New Jersey bankruptcy Article
The New York Times
By VICKIE ELMER
May 17, 2012
ONE prescription for avoiding another real estate bubble is that banks tighten up mortgage requirements. Now, a new Federal Reserve report indicates that lenders have indeed been doing just that.
A majority of banks are less likely to offer loans to people with a FICO credit score of 620 and a 10 percent down payment than they were in 2006, according to the report. Lenders were also less likely to do so even for those with a score of 720.
Such stricter standards have drawn the attention of Ben S. Bernanke, the chairman of the Federal Reserve, who last week told a bankers group that “current standards may be limiting or preventing lending to many creditworthy borrowers.”
For those with lower credit scores, the math is stark: A borrower with a credit score of 720 can expect a rate of 3.70 percent on a 30-year, $300,000 fixed-rate mortgage, according to myfico.com, while someone with a score of 620 to 639 can expect a 5.07 percent rate — or an extra $242 per monthly payment.
“If you don’t have good credit, you’re not going to get that crazy low rate,” said Deborah MacKenzie, the director of counseling at the Housing Development Fund, a nonprofit group in Stamford, Conn. But she and other experts said there were tactics that consumers could use to raise their scores.
First, though, it is worth noting that median credit scores are rising, as people reduce debt and spend less in tight economic times, said Joanne Gaskin, the director of product management and global scoring at FICO, the provider of one of the most popular credit scores used by lenders. Some 18 percent of Americans now have scores of 800 to 850, while 15 percent are below 550, according to FICO data. Through “good behavior,” Ms. Gaskin said, you could raise your credit score by as much as 100 points in a year.
Often lenders will review your scores from the three big credit agencies, and they use the middle number to evaluate you. “That becomes your risk number,” said Tracy Becker, the founder of North Shore Advisory in Tarrytown, N.Y., a national credit score specialist.
Start by obtaining your three credit reports (available free once a year at AnnualCreditReport.com, or call 1-877-322-8228), and study them carefully for errors or omissions. If you think your score labels you as a higher risk, Ms. MacKenzie suggests signing up for a first-time homeowners class through a counseling agency certified by the federal Department of Housing and Urban Development.
According to FICO, the two biggest factors in your credit score are your payment history, which accounts for 35 percent of the score, and the amounts owed, accounting for 30 percent.
Knowing that, Ms. Gaskin said, an effective way to raise your score is to reduce your balances on credit cards. She notes, however, that if an account is in collection, it is too late to improve your credit score by paying it off. The notation that an account is in collection is what lowers the score, she said, so consumers may get more mileage by paying down active credit-card balances and other debts first.
Though mistakes and bankruptcies may stay on your credit report for seven years, lenders will generally be more likely to overlook late payments that happened two or more years ago than more recent ones, Ms. MacKenzie said. “A late payment that occurs this month when you’re applying for a mortgage is deadly,” she said.

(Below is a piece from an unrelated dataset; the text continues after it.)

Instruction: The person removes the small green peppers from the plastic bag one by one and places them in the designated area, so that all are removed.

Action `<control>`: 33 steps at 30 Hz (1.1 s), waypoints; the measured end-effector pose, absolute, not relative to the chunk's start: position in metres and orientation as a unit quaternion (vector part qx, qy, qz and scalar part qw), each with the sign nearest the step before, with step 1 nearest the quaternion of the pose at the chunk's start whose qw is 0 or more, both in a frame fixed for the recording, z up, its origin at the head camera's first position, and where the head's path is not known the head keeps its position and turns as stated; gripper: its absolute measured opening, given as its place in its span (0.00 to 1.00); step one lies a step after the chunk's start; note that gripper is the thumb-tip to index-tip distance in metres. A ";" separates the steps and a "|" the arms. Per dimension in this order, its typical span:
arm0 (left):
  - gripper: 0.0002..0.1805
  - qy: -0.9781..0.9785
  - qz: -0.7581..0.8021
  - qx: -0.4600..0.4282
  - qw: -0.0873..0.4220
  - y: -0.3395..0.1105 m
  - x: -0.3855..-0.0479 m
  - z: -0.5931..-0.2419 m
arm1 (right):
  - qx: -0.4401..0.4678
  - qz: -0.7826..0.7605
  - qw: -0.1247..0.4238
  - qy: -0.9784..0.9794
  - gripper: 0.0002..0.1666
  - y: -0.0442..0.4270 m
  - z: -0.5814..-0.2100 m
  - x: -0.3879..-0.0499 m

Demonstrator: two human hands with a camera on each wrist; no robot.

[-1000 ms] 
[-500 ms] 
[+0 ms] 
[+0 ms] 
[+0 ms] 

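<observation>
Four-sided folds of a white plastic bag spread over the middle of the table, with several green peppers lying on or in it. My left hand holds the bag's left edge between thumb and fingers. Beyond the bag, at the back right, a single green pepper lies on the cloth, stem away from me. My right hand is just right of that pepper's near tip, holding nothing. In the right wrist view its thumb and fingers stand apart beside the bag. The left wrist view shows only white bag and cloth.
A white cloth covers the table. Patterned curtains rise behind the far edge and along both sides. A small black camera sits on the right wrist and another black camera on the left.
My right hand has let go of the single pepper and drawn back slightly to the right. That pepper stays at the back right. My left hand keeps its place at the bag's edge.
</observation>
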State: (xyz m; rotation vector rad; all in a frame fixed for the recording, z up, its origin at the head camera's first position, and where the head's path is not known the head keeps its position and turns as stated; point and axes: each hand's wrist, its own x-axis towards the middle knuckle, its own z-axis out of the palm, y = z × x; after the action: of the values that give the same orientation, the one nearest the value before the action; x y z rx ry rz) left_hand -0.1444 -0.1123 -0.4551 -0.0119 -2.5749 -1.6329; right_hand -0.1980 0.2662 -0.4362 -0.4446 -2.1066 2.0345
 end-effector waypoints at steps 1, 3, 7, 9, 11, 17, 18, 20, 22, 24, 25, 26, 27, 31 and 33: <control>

Another way to bolster your credit is by asking creditors with whom you have a good track record to report to a credit agency, Ms. Gaskin said. That could include a landlord or a utility.
Improving your credit could take three to four months, or it could take as long as 18 months. “It isn’t an easy fix,” said Carol Yopp, a program manager for the Long Island Housing Partnership and a former mortgage underwriter. “Don’t expect it to happen overnight.”